After French actor Gerard Depardieu triumphantly received his French passport, Deputy Prime Minister Dmitry Rogozin tweeted: “In the West people aren’t very clued up on the details of our tax system. As soon as they find out, we can expect rich Europeans to migrate to Russia en masse.” 

Since the mass protests kicked off in Russia last year, the Russian authorities have had to respond to the intelligentsia seeking refuge abroad, trying to convince both themselves and their compatriots that, in actual fact, this is all a show: no one really wants to leave Russia. And, right on cue, Depardieu arrives in Russia, having fallen out with French President Francois Hollande over his tax bill.

“Let’s just say this issue has already been decided, and decided in a positive way,” said Russian President Vladimir Putin, answering a question about Depardieu’s citizenship at a press conference in December. Depardieu contacted the Russian Ministry of Foreign Affairs himself and even wrote a personal letter to Vladimir Putin, according to the president’s press secretary, Dmitry Peskov. A few days after the French actor applied for Russian citizenship, a decree was published on assigning Depardieu citizenship, the president handed him a Russian passport at a special meeting in Sochi, and Depardieu was officially accepted as a citizen of the Russian Federation in Mordovia. 

Russia is a good place to be if you are rich, and, if you want to lower your tax bill by being in Russia, you do not have to go so far as to receive a Russian passport. You can be a citizen of any country — or even a citizen of no country. The only criterion is that you have to be physically located in Russia for more than 183 days over the course of 12 consecutive months. Trips out of the country for recreational, health-related or educational purposes do not count. If you meet these criteria, you will only have to pay 13 percent. Moreover, Russia is rare in that it does not have a graded tax system depending on income.

“It would be even more favorable to live in Kyrgyzstan or Kazakhstan: there income tax is just 10 percent, but I doubt many people know about this,” says deputy director of the Center of Fiscal Policy, Alexander Deryugin.

So, in theory, Russia has what it takes to tempt rich, tax-weary, Europeans. However, in practice, the picture is quite different. “Here in Russia a heavy tax burden is placed on business, so businessmen are not flocking here in droves; but, for ordinary citizens, it does indeed seem favorable. But if this is a one-off PR-stunt, and the authorities are actually doing it in the interests of attracting wealthy foreigners to Russia, then the president needs to personally reassure people that he is not going to suddenly raise income tax or move away from the flat-rate system,” says Deryugin.

Even the wealthiest overtaxed Europeans who suddenly decide to join Depardieu in Russia will find that the path toward Russian citizenship can be long and windy. “There are various criteria for recognizing a person as a tax resident, and these are connected with ‘the center of vital interests’ — property and family. So even if you do become an official tax resident of Russia, this does not guarantee you will be free of tax obligations in other countries,” says Mikhail Filinov, a partner in the individual taxation division of PwC consultancy.
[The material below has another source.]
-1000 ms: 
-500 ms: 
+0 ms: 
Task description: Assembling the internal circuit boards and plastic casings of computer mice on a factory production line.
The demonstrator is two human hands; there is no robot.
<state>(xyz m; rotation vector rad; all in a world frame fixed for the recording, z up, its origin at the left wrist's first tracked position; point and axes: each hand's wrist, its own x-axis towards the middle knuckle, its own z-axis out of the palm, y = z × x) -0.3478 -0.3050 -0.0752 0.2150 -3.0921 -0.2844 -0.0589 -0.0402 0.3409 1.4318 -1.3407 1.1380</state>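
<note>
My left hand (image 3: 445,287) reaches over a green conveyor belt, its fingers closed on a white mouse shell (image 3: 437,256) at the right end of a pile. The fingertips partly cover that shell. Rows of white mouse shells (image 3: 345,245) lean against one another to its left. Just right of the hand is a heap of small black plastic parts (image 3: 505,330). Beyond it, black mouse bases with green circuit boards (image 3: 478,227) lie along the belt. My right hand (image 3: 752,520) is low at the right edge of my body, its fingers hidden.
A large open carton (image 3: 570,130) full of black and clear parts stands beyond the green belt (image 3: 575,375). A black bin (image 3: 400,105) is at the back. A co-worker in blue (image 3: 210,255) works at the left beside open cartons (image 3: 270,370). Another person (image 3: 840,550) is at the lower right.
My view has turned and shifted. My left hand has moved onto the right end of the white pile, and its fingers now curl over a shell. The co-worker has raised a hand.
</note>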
“It’s very common for Russian businessmen to have business interests in Russia, and property and family based abroad (most often in France, Italy or Spain). Even if the businessman himself spends most of the year here and sees himself as a tax resident of Russia, under French legislation, he could be recognized as a tax resident of France," he says.

"Of course there is a procedure in place between Russia and France, where the two tax authorities define where this person officially resides and where he should pay tax; but this is a complicated process and can be unpleasant for the taxpayer. Nevertheless, this is quite a common procedure for people to have to go through in Russia at the moment,” Filinov added.   

As attractive as Russia may be as a tax haven, before receiving a Russian passport even the richest and most successful foreign citizen will have to go through all the channels set by the Russian Federal Migration Service (FMS) — a decree, as in the case of Depardieu, is still a one-off. The FMS says there is no procedure in place in the government for emergency granting of citizenship.

“This is quite rare; all that happens is the president issues the relevant decree and we complete all the documents in an urgent timeframe. I do not understand why Depardieu’s citizenship caused such a furor — this only makes us more attractive to foreigners,” says government press secretary Zalina Kornilova. FMS statistics indicate that 51,276 people received Russian citizenship in 2012.

According to Kornilova, each year this figure includes an increasingly large number of “top specialists from Europe,” although most citizenship applications come from people in the CIS.